Paralelos e meridianos
Eu me lembro bem de um momento, ainda criança, em que me deparei com um mapa-mundi meio quadriculado, fixado na parede da sala de aula. Os tons de azul-claro, verde-bandeira e branco-gelo, preenchendo aquelas manchas irregulares e demarcando terras e águas e gelo, já eram bem reconhecíveis. Aquelas linhas todas, porém, umas retíssimas e outras levemente hiperbólicas (aquela criança se orgulharia se pudesse saber que hoje consegue alocar bem essa palavra numa frase), representavam uma estranha novidade. Logo chega a professora, o dia letivo começa e tudo muda quando, ao final, saio daquele antigo prédio conhecedora de uma realidade nova: havia linhas imaginárias demarcando os espaços do mundo. Nomeando matematicamente pontos que poderiam fornecer localizações precisas, num sistema pretensamente universal.

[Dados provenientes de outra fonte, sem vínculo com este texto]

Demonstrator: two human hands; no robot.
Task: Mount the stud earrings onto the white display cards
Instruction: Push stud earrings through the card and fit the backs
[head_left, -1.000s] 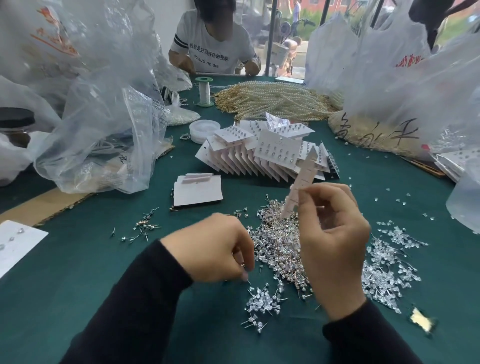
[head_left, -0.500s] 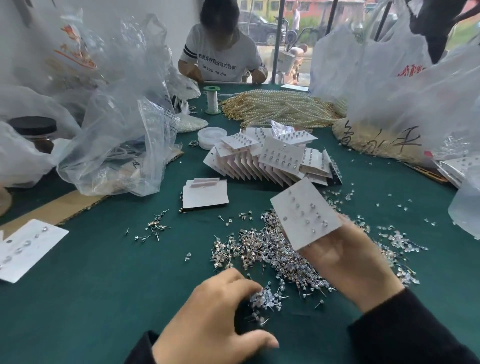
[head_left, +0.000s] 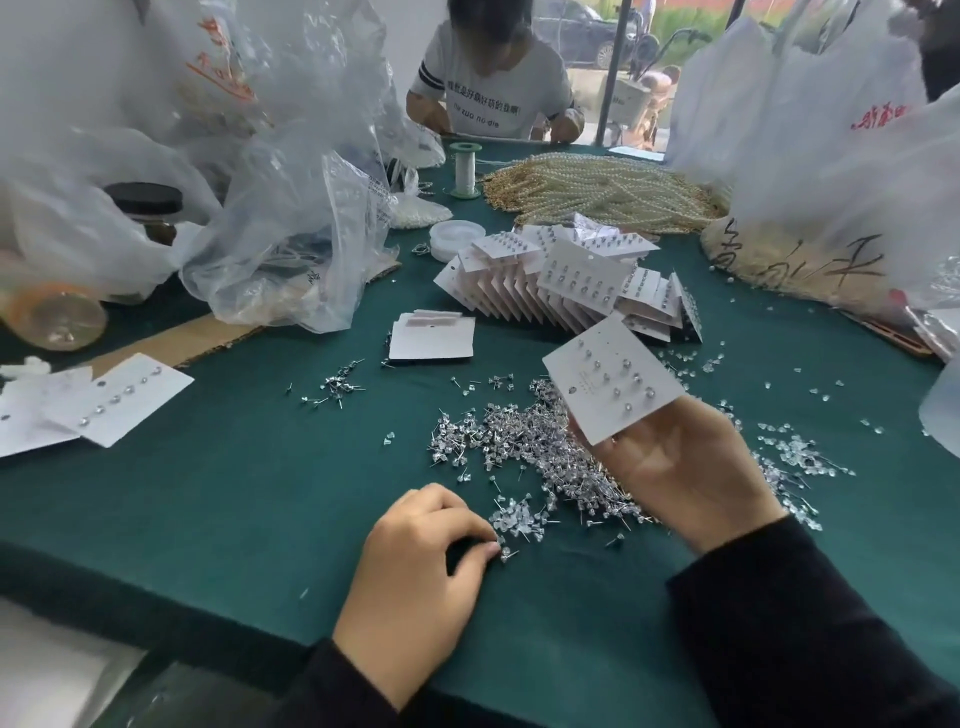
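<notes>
My right hand (head_left: 680, 467) holds a white display card (head_left: 610, 382) face up above the table; several stud earrings sit in it. Under and beside that hand lies a big heap of loose stud earrings (head_left: 540, 447) on the green cloth. My left hand (head_left: 421, 561) rests on the cloth with curled fingers, its fingertips pinching at a small cluster of clear studs (head_left: 519, 522); whether a stud is between them I cannot tell. A fanned stack of filled cards (head_left: 561, 283) stands behind the heap, and blank cards (head_left: 431, 338) lie to its left.
Crumpled plastic bags (head_left: 291, 223) crowd the left; more bags (head_left: 810, 130) stand on the right. Pearl strands (head_left: 597, 189), a thread spool (head_left: 464, 169) and a round white box (head_left: 456, 236) lie at the back, where another person sits. Filled cards (head_left: 104, 402) lie at far left.
My right hand turned the card from edge-on to face up and holds it out. My left hand moved down toward me, to the small clear cluster.
</notes>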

Um pensamento brutal me assalta: Não há como me se esconder!
Eis uma das ideias mais radicais a que já tive acesso: o mundo físico é marcado, bordeado e por que não? determinado, por uma generosa porção de fantasia!

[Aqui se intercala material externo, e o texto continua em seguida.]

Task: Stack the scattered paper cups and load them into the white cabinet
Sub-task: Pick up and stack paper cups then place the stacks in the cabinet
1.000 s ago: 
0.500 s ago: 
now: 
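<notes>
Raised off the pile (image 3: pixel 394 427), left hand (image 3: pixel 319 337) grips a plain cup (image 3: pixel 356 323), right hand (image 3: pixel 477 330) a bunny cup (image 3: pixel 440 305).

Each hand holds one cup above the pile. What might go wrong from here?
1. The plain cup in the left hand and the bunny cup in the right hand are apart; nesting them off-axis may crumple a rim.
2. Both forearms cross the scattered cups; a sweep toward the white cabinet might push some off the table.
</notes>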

Extrai dessa lição um jeito que sempre tive como muito meu de tentar conhecer o mundo e, sobretudo, as pessoas. Estando onde quer que esteja, faço um constante esforço de observação, em busca das linhas imaginárias que tecem, sustentam e/ou dão sentidos àquilo que vejo. Os fios das marionetes. As entrelinhas. O contexto histórico. A criação. Os gestos, olhares, entonações. Aquilo que as palavras revelam e escondem ao mesmo tempo. A trama.
Vou gastando o que posso de tempo e esforço em tentar ligar alguns pontos. Ora buscando o menor trajeto possível, ora fazendo propositais curvaturas que possam embelezar o percurso. Criadas as conexões, vou produzindo narrativas fantásticas, nas quais eu quase sempre acredito. Nesse exercício cotidiano, vou apurando a capacidade de olhar, cada vez mais atenta aos detalhes.
Nesse jogo, insisto em tentar passar despercebida, como que para não interferir na pureza da verdade. Como se o ato de ler não criasse sentidos que modificam as coisas. Entrando em profunda contradição com a parte tão minha que se apegou ao ensinamento depreendido dos mapas.
No fundo, tudo não passa de uma tentativa possível de me localizar.